■ TRY IT
Would you please restate the data exactly as it stands, apart from the pictures?

▶

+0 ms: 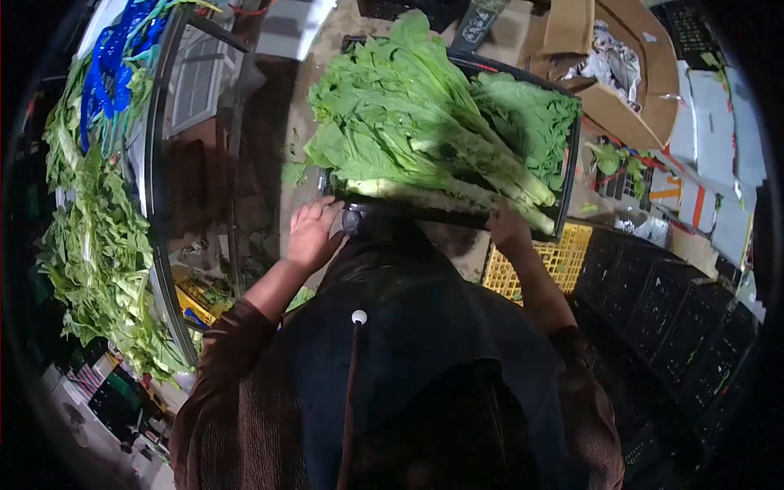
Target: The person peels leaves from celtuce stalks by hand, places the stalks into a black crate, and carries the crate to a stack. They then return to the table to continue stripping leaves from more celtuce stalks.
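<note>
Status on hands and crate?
Left hand at black crate's near edge. Right hand on same edge. Crate holds leafy greens. Yellow crate close by, right.

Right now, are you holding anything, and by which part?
The black crate of leafy greens: the right hand grips its near rim, toward the right; the left hand is at its near left corner.

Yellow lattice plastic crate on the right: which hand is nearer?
Right. The right hand, at the black plastic crate, appears beside the yellow crate; the left hand is farther off, by the black crate's near left corner.
</note>
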Demonstrator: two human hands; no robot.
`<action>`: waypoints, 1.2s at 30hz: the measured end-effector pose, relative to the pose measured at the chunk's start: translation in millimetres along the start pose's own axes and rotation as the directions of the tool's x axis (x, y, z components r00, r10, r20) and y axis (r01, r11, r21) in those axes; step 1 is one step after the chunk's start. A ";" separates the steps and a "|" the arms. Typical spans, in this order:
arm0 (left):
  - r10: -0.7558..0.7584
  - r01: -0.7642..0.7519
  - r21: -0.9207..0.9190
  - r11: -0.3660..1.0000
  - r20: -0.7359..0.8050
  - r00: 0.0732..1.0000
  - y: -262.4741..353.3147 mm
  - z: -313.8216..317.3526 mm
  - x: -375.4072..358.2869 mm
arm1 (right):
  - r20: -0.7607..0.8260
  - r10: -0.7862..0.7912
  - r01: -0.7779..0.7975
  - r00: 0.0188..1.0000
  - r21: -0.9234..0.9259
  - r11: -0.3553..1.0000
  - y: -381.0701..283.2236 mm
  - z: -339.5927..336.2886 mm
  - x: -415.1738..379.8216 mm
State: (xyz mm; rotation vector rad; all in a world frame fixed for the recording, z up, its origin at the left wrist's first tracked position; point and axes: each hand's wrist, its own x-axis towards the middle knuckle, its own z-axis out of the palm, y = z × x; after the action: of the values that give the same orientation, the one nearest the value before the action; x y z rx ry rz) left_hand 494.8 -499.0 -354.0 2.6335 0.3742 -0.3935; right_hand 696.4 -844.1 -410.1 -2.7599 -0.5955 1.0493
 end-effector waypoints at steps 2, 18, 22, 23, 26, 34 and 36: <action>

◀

■ ANSWER
+0 ms: 
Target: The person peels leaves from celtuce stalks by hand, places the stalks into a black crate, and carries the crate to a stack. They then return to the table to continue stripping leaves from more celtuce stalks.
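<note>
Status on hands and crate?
Left hand at black crate's near edge. Right hand on same edge. Crate holds leafy greens. Yellow crate close by, right.

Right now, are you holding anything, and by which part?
The black crate of leafy greens: the right hand grips its near rim, toward the right; the left hand is at its near left corner.

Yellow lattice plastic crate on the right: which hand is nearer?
Right. The right hand, at the black plastic crate, appears beside the yellow crate; the left hand is farther off, by the black crate's near left corner.
</note>
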Demonstrator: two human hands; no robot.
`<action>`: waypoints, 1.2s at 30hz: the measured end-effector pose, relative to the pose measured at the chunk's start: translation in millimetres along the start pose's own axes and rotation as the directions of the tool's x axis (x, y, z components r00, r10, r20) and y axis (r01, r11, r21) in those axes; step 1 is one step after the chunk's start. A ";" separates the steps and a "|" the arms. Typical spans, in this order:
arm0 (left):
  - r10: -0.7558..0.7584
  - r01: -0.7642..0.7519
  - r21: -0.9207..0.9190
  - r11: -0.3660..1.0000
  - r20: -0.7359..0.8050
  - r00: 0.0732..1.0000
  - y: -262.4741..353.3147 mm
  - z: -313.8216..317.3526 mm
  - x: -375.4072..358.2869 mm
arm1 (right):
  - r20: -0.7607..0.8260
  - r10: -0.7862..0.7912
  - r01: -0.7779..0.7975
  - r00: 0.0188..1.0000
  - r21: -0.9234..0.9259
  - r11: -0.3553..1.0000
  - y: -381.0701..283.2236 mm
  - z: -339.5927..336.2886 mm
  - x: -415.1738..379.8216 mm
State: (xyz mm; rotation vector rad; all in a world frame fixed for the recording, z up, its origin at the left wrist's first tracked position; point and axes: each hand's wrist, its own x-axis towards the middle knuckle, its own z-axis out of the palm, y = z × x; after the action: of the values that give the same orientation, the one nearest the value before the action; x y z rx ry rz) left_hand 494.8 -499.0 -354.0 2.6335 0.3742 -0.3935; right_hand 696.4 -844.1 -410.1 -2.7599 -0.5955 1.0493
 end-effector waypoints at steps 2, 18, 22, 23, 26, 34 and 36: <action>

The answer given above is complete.